Les Américains tentent de créer, par le biais des entrepreneurs et donc de l'économie, un espace maghrébin dont l'inexistence leur paraît absurde. D'Europe, où peu s'inquiètent du non-démarrage de l'Union pour la Méditerranée, on multiplie les reproches au sujet du non-Maghreb et l'on ne cesse de faire avec des économistes maghrébins le calcul du manque à gagner que cela occasionne.
Les Américains et les Européens ne sont pas animés par l'amour d'un projet maghrébin consacré en pleine guerre de libération nationale en Algérie par les différents mouvements nationalistes de la région. Ils avancent avec l'idée pragmatique que le Maghreb peut être un espace économique bénéfique pour leurs affaires autant que pour celles des pays maghrébins.
Plus de 20 ans après l'initiative Eisenstadt, les Américains ont choisi Alger pour promouvoir une initiative de partenariat pour les opportunités d'affaires au Maghreb. Même si l'on est sceptique, on peut constater qu'ils font preuve d'une constance qu'on aurait aimé retrouver chez les acteurs des pays de la région, qui tentent, chacun de son côté et parfois au détriment de l'autre, d'organiser leurs relations avec le «centre» européen. Les Américains, comme s'ils avaient renoncé à attendre quelque chose de notable chez les politiques, visent les «jeunes porteurs de projet de la région du Maghreb». C'est que le Maghreb est presque une idée neuve qui doit être portée par des hommes neufs. Des entrepreneurs «jeunes», en attendant l'hypothétique émergence d'une nouvelle classe politique ?
Bien entendu, il ne faut pas trop se faire d'illusions sur les intentions des Américains, mais il faut prendre acte au moins qu'ils commencent à ne plus considérer le Maghreb comme un vague espace à l'ouest du Moyen-Orient… Ce n'est pas cette initiative, même si elle a le soutien enthousiaste de «jeunes entrepreneurs», qui fera avancer le Maghreb. On restera toujours avec ce projet Maghreb figé et immobile tant que ceux qui détiennent les commandes dans nos pays n'arrivent pas à l'envisager comme un projet dynamique. Une entreprise pour faire avancer les choses et créer les conditions à la résorption des susceptibilités, des différends ou des conflits. Cela fait des décennies que nous faisons l'expérience du Maghreb immobile.

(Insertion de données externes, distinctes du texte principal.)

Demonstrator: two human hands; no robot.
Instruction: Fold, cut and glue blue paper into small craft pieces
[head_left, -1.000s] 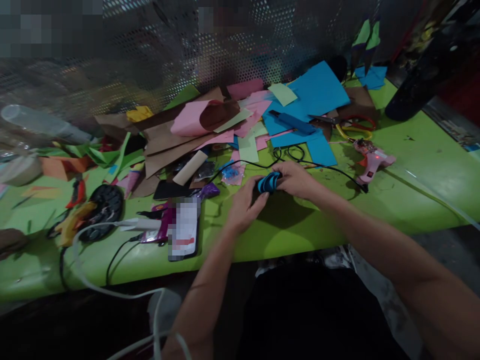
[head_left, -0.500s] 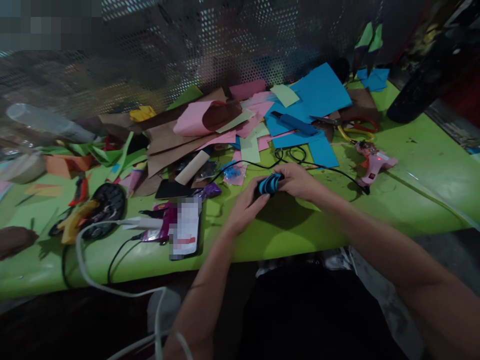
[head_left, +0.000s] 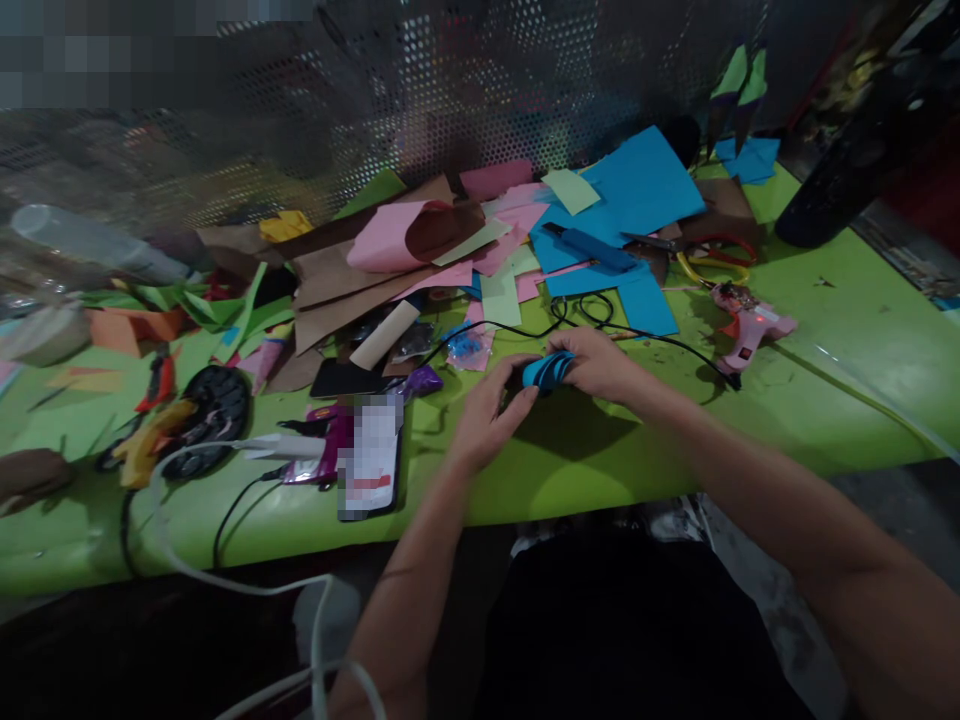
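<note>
Between my hands, above the green tabletop [head_left: 592,480], is a curled piece of blue paper [head_left: 549,372] with dark folds showing between its layers. My left hand [head_left: 491,412] grips its left side, thumb along the lower edge and fingers behind. From the right, my right hand [head_left: 600,362] pinches the paper's other side; its fingertips are partly hidden. A black cable [head_left: 652,335] runs behind both hands. To the right lies a pink glue gun [head_left: 750,330] with a small red light glowing.
Coloured paper sheets [head_left: 637,190] pile up at the back against a perforated metal panel [head_left: 435,90]. Scissors [head_left: 712,262] lie on the right, near a dark bottle [head_left: 814,205]. A phone [head_left: 371,460], a yellow-handled tool [head_left: 154,445] and a white cable [head_left: 225,582] occupy the left.
The curled blue paper has turned and shifted slightly right, showing more of its lit blue face. My left thumb and fingers have spread a little; my right hand stays nearly in place.
</note>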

Hier, selon une dépêche d'agence, le secrétaire général de l'Union du Maghreb arabe (UMA), M. Lahbib Benyahia, a annoncé que les pays maghrébins étaient parvenus à un accord sur la création en 2011 d'une zone maghrébine de libre-échange. On aurait applaudi chaleureusement à cette prodigieuse avancée vers un plus de Maghreb, si l'on n'avait pas été souvent échaudés.

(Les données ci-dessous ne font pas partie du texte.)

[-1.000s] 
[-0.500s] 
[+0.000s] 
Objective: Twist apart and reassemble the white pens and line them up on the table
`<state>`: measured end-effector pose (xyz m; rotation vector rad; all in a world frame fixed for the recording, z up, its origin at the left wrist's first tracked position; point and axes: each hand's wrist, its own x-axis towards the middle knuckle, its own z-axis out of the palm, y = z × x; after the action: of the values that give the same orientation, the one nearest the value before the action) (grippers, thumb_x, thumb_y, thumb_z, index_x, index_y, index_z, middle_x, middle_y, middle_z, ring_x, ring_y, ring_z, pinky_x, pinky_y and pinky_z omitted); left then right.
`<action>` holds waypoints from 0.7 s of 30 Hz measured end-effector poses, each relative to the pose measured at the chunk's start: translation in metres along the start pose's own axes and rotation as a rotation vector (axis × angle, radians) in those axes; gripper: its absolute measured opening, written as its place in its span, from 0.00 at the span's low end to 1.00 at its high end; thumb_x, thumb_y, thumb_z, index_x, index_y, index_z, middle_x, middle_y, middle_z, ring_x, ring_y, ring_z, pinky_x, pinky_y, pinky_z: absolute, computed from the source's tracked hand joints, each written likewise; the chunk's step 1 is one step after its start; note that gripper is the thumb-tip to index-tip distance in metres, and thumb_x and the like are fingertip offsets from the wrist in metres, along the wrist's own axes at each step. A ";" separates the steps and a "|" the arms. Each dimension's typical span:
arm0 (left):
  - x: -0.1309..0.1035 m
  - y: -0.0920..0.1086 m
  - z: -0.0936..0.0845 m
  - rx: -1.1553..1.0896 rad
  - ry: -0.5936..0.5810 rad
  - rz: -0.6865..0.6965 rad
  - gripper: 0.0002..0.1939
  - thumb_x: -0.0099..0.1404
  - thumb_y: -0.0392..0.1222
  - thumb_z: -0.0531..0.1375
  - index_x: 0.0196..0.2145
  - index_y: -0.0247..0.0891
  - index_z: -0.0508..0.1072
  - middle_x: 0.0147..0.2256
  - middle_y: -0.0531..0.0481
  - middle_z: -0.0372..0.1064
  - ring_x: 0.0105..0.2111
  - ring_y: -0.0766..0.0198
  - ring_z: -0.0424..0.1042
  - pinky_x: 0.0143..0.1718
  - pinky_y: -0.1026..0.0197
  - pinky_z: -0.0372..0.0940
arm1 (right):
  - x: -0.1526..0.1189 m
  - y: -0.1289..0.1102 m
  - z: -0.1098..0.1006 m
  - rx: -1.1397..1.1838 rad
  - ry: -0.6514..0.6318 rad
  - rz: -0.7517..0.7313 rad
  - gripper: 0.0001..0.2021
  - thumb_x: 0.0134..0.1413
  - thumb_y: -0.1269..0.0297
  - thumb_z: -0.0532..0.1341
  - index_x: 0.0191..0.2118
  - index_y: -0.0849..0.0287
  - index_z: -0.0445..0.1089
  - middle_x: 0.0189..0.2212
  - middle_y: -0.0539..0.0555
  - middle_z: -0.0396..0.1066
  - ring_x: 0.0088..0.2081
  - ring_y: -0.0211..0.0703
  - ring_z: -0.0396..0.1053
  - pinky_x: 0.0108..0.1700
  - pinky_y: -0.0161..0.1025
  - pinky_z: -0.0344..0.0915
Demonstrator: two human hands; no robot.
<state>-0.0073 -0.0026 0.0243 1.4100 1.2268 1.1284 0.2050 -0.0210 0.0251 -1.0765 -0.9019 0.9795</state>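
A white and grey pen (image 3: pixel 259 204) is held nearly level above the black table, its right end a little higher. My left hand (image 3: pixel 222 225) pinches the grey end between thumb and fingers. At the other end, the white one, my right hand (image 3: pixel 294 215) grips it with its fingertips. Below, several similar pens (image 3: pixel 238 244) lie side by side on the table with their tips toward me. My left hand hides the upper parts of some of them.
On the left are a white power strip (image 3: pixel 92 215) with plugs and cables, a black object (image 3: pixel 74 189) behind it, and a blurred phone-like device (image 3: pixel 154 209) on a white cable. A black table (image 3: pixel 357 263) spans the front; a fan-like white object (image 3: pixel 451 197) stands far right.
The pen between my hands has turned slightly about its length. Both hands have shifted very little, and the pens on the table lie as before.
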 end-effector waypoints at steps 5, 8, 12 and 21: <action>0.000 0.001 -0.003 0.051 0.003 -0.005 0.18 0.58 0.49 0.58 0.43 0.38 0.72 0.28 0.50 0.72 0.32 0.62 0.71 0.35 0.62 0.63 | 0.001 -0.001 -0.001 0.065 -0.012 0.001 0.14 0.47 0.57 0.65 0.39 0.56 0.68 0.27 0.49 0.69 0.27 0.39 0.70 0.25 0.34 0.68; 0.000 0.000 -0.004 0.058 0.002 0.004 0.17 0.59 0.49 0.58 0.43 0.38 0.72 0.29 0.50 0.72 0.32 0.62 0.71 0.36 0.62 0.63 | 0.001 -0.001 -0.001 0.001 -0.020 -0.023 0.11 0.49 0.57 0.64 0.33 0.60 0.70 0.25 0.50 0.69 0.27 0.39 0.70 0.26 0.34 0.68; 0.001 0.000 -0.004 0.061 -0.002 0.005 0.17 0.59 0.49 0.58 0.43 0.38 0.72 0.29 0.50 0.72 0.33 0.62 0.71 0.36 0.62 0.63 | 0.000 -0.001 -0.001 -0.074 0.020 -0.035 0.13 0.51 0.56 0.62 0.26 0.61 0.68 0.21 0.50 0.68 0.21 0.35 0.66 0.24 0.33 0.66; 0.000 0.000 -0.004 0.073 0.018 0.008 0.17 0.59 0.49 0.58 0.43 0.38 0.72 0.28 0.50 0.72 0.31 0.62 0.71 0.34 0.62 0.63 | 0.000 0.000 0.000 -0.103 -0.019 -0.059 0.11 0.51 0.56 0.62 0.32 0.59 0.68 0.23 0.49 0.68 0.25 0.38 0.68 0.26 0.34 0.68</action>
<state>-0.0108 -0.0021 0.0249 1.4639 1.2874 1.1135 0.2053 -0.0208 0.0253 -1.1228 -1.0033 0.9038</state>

Après tout, n'est-ce pas le même Lahbib Benyahia qui nous annonçait, tout heureux, en mai dernier que les pays maghrébins avaient aplani leurs divergences et que le projet de Banque maghrébine pour l'investissement et le commerce extérieur (BMICE), qui végétait dans les limbes depuis 1991, allait devenir opérationnel en septembre 2010 ? Nous approchons de la fin 2010… Et point de banque !
Même Lahbib Benyahia ne prend pas la peine d'expliquer pourquoi le rendez-vous qui semblait si certain s'est révélé faux. C'est comme cela que les idées maghrébines meurent : des annonces enthousiastes qui s'enterrent en silence.